Ooohh a "Face your Fears" theme sounds interesting Natascha. What kind of ideas are you going to incorporate for decorations?


----------



## natascha (Jul 21, 2004)

Ryadread,

That is one thing that I like about this theme, I can use lots of stuff from past years.

My plan is to have on our trail different areas with fears such as: Spiders, Rats, Ghosts/Cemetary, creepy Dolls, Snakes, Bees (good one for a sound effect), Frogs, Birds, dog igloo house with glowing eyes, Aliens, bottomless pit with cockroaches in it, Clowns (Coulrophobia) and in the house Dentist tools, Ants, etc and have the areas marked with a number and have a sheet of paper with the actual word for the fear and have people match them up.

Then our other activity is Halloween Family Fued, Fear is public speaking, working with people you don't know Etc.

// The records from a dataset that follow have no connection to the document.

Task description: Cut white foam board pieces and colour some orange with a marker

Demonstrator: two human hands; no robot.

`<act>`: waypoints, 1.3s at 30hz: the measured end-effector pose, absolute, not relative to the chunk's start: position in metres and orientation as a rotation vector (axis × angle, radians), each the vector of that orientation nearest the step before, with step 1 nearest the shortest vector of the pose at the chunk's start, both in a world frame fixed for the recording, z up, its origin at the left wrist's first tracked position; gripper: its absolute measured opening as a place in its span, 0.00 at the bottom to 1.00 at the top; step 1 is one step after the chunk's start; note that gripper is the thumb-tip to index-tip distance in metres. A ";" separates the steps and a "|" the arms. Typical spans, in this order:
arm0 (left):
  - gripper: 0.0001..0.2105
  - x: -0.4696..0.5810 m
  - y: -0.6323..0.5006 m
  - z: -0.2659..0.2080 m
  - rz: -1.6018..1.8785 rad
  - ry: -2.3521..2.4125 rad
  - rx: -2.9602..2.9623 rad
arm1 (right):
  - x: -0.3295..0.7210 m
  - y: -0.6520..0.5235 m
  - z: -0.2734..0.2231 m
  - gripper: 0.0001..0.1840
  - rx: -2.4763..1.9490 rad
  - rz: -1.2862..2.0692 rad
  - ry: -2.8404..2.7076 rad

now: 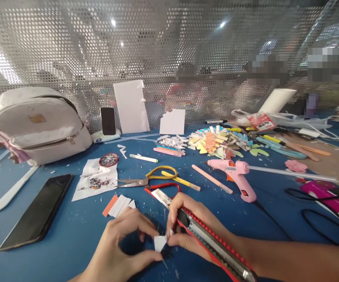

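One white scrap I steady between left fingers; right fingers, at its edge, grip a knife pointed away, presumably for clearance.

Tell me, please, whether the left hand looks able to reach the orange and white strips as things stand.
Probably yes: the orange and white strips lie just beyond the left hand, with nothing visible between, but it pinches a small white piece, which it likely must release first.
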State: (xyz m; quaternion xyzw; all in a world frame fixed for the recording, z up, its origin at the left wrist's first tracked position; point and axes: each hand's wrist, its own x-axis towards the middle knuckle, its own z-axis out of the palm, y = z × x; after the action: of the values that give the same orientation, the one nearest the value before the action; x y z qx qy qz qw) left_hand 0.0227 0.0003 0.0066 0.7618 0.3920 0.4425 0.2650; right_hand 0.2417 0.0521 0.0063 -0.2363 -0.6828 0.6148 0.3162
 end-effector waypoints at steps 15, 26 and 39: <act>0.08 0.020 -0.001 0.003 1.136 1.054 2.184 | 0.248 0.051 -0.002 0.16 -0.532 1.367 -2.019; 0.10 0.022 -0.001 0.001 1.127 0.903 2.088 | 0.245 0.058 -0.002 0.16 -0.345 1.600 -1.861; 0.07 0.020 -0.007 0.007 1.145 0.717 2.185 | 0.210 0.173 0.041 0.10 -0.761 0.758 -1.930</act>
State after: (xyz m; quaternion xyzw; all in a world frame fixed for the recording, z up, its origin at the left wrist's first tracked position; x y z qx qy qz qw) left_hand 0.0198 -0.0067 0.0069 0.8159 0.2676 0.4277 0.2825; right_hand 0.2101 0.1733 0.0413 -0.3079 -0.7804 0.3067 0.4496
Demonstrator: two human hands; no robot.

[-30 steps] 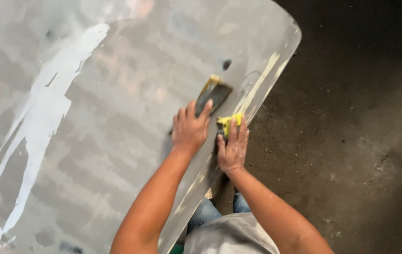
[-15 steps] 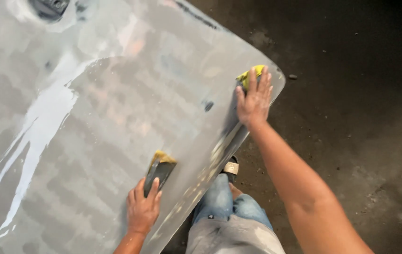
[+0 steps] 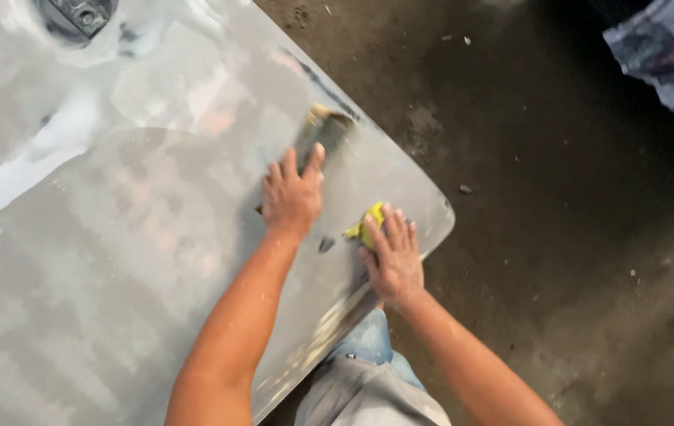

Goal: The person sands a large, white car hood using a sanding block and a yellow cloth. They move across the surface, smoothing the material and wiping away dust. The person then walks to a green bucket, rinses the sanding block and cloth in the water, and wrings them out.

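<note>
Both hands moved together: left hand [image 3: 293,199] pressing sanding block [image 3: 323,136], right hand [image 3: 394,256] flat on yellow sponge [image 3: 366,226] near panel [image 3: 116,260] edge.

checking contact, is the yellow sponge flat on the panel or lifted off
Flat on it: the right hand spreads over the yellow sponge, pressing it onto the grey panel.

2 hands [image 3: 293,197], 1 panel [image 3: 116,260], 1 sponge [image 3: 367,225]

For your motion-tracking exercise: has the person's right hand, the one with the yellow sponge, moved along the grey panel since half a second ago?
Yes. The right hand with the yellow sponge has come back from the grey panel's far corner, closer to the left hand.
</note>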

One of the prizes I am going to get is Edible Larva.

I have part of my costume, a Coffin, my fear is being buried alive, the second part of my costume I am still working on, maybe a mountian climber, fear of heights, or an IRS agent, for when I have to take off the coffin because it is cumbersome.


----------



## Muffy (Sep 25, 2006)

Lots of good ideas here. It wasn't until I came to this group that I picked up "the theme" idea. 
I pulled together what I knew.......my maiden name was Collins, my candy business is called"Collins Chocolates" & when I was in grammer school...it was all about "Dark Shadows" & the Collins Family of Vampires. Thats how I started writing my story on my web site. Some fact some fiction>>>>objective??>>>>>to confuse the hell out of my Tot's!!! I want them to wonder what is real & what isn't!

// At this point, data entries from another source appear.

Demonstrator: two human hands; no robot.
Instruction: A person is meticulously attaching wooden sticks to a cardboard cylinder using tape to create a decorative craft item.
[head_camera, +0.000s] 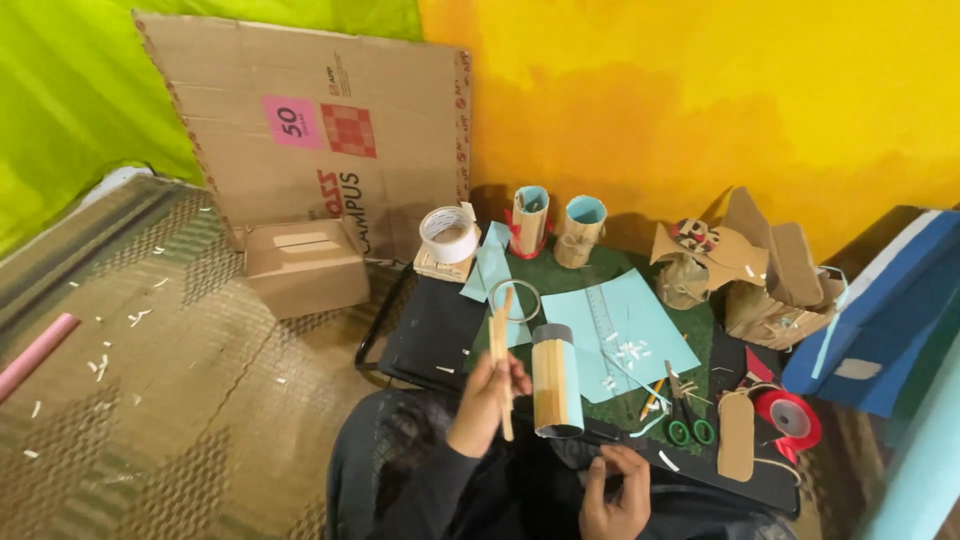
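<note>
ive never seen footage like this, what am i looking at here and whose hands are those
This is one picture from a camera worn on a person's head, looking down, so the hands at the bottom are the wearer's own; no machine is involved. The person sits at a low dark board on a woven mat. The left hand holds thin wooden sticks beside a tube partly covered in sticks and light blue paper. The right hand rests lower down, and I cannot tell whether it holds anything. Around them lie light blue paper sheets, a roll of tape, green-handled scissors, red ribbon and two decorated tubes.
</note>
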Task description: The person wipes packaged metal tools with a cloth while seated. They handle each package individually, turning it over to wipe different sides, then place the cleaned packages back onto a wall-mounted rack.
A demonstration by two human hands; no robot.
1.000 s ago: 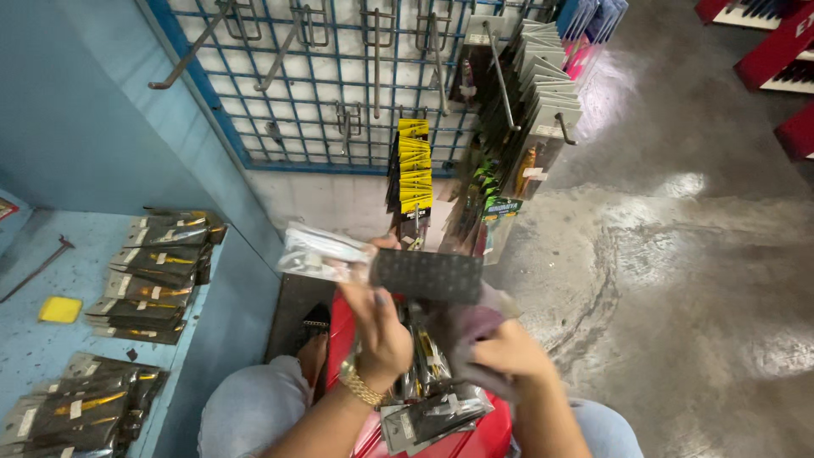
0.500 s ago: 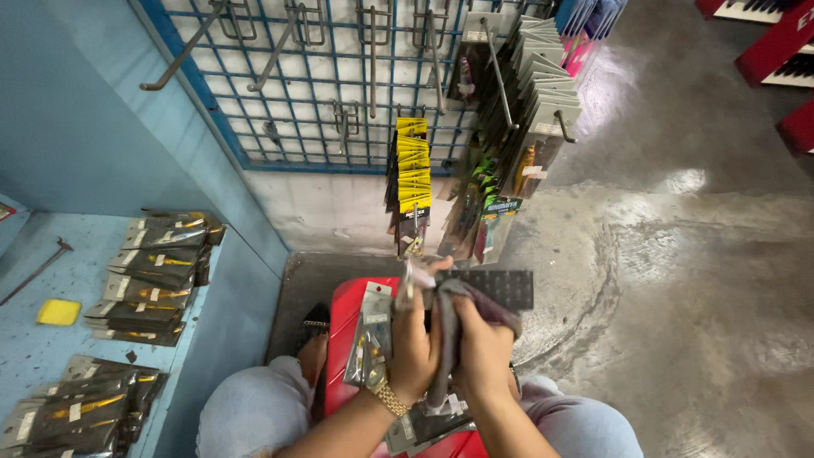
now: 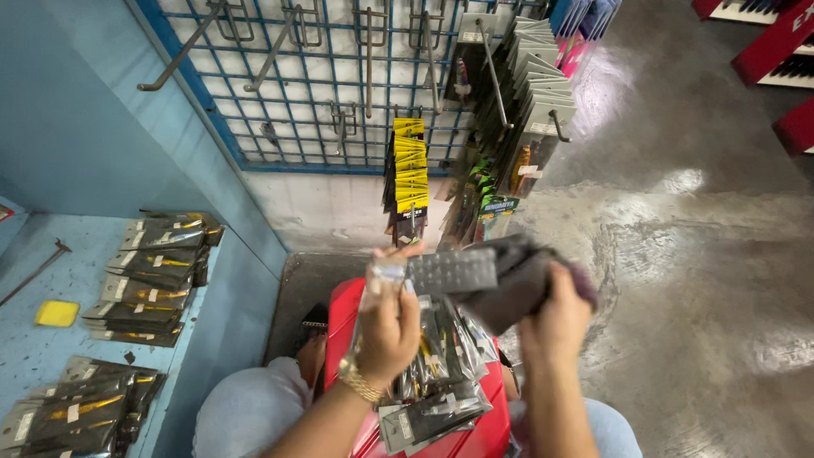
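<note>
Spreading apart since half a second ago, left hand [image 3: 388, 326] clamped on bundle of clear plastic packets [image 3: 437, 373] at 6 o'clock | right hand [image 3: 555, 314] gripping dark flat card packet [image 3: 475, 271], lifted toward 12 o'clock over red plastic bin [image 3: 479, 437]

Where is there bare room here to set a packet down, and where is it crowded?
Bare blue shelf lies between the yellow pad and the packet stacks. The wet concrete floor at right is open. Crowded: the lap, where both hands, left and right, hold a packet bundle.
</note>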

Yellow_Moon....I love your story & how you went about doing your little tour! How creative are you girl!

Lately I did a search on this area I live in and found a whole section on the local ghosts.......believe me my friends....the wheels are turning!!

the Muffster


----------



## Allegrya (Jun 2, 2008)

Well I've only hosted 2 parties and neither of them had a theme. I not sure if I want to theme my party this year though. However, if I come across an interesting and fun theme I just might host my first themed Halloween party! So far there are a lot of great ideas in this thread such as the "Face Your Fears."

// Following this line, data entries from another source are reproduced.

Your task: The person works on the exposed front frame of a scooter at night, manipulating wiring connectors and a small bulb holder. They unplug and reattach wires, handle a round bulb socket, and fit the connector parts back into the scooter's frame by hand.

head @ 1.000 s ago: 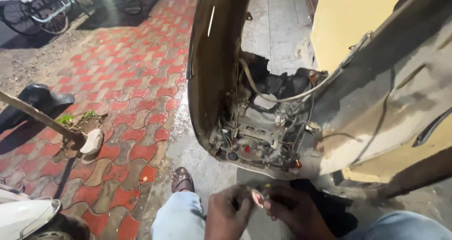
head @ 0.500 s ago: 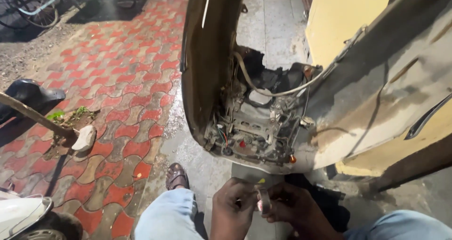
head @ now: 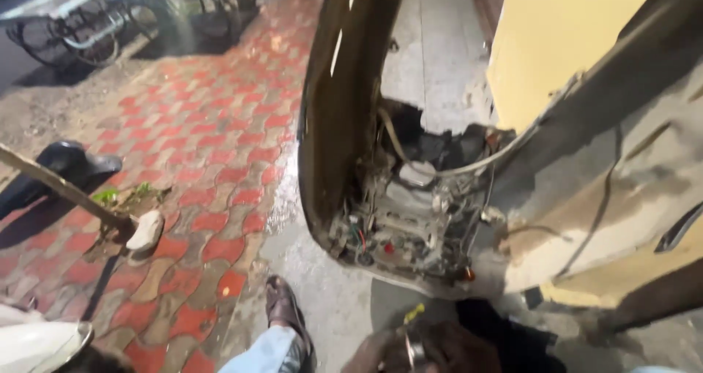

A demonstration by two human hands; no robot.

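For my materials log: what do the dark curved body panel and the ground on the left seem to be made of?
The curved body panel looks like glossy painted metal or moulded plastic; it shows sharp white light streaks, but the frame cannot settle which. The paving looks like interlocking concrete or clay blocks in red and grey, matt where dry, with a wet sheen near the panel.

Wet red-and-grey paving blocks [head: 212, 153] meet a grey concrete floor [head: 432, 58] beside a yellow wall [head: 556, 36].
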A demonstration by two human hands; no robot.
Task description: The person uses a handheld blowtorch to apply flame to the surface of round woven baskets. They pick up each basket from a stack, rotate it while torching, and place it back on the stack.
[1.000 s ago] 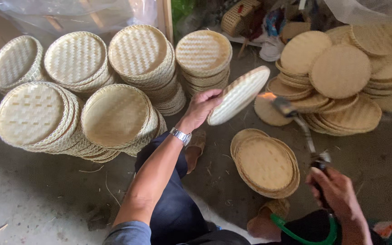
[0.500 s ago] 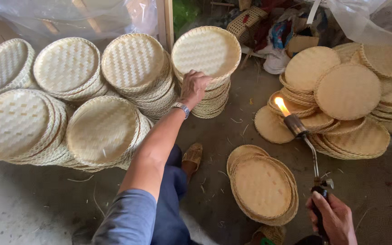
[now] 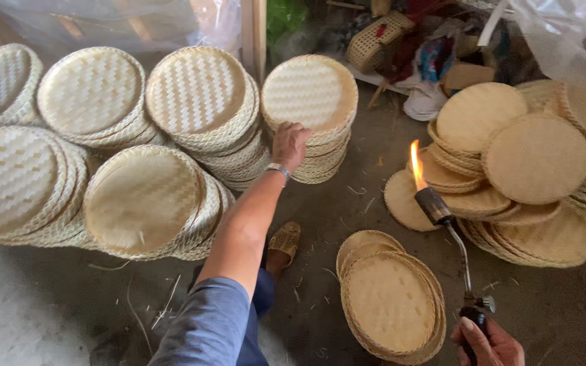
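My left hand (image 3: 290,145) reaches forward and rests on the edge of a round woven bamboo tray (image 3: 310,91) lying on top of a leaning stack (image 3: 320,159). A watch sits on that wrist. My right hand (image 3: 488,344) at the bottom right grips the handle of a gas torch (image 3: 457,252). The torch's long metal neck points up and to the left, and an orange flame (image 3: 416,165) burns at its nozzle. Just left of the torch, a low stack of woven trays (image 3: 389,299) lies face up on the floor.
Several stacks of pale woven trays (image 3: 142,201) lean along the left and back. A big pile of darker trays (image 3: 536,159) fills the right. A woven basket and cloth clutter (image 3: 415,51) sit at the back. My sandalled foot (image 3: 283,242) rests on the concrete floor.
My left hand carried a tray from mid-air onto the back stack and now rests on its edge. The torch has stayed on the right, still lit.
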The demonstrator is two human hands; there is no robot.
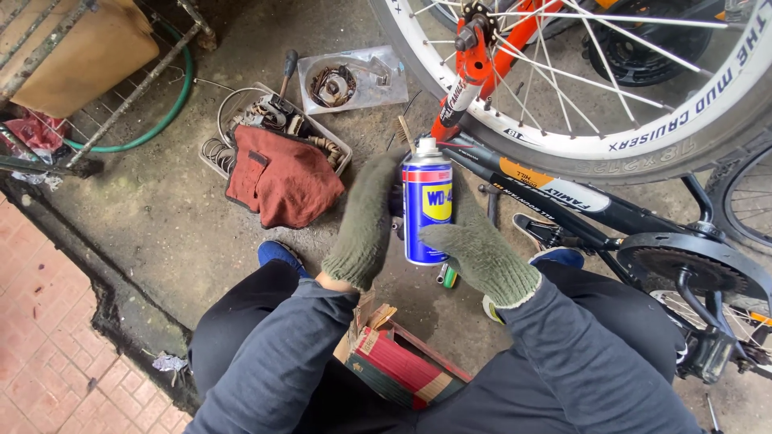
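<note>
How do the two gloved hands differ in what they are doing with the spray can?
The right hand grips the blue spray can around its lower body; the left hand lies flat beside it, fingers pointing up towards the cap. Whether the left touches it is unclear. Both wear green knitted gloves.

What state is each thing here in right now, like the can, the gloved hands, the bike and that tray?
Spray can: upright, cap off, nozzle bare.
Right hand: gloved, grip closed on the can's lower part.
Left hand: gloved, open, flat beside the can.
Bicycle: lying tipped on the ground.
Parts tray: full, half covered by a red rag.
Cardboard box: flaps open.
Green hose: looped on the concrete.
</note>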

Yellow_Moon... I too am blown away by your creativity! This gives me ideas for my party this year, especially since I just found out that just a few streets away is home to a ghost of a woman who was killed in the 1980s while riding her bike at night. Legend has it that she appears after midnight. Hmm... now its time to get to thinking!


----------



## ntokheim (Aug 28, 2007)

I've always like the undead pirate theme or the traditional haunted mansion theme with the traditional icons such as skeletons, ghosts, withes, bats, cats, pumkins, scarecrows etc. Never really liked the mental asylum serial killer, mad scientist lab or sci-fi themes that much.


----------



## Madame Turlock (Nov 2, 2007)

I'm not doing a party this year, but if I was I think a Gothic or Goth them would be fun. I think those themes offer a wide variety of costume options.


----------



## B Scary (Sep 8, 2007)

What great themes everyone has. I am trying to decide my theme for this year.
Which do you like better? Wicked Wedding or Widow's Ball?


----------



## Jackielantern (Oct 31, 2005)

Hmmmm. Widow's Ball sounds like it's catered towards the women. But I like the idea of a Ball.

Did anybody else have that impression?


----------



## Haunty (May 31, 2006)

Dark & Scary... ha! No, that's my fall back theme.

Actually *Superstitions & Phobias* was my favorite theme. Maybe because they are primal fears that we can't get away from, despite all of today's technology.


----------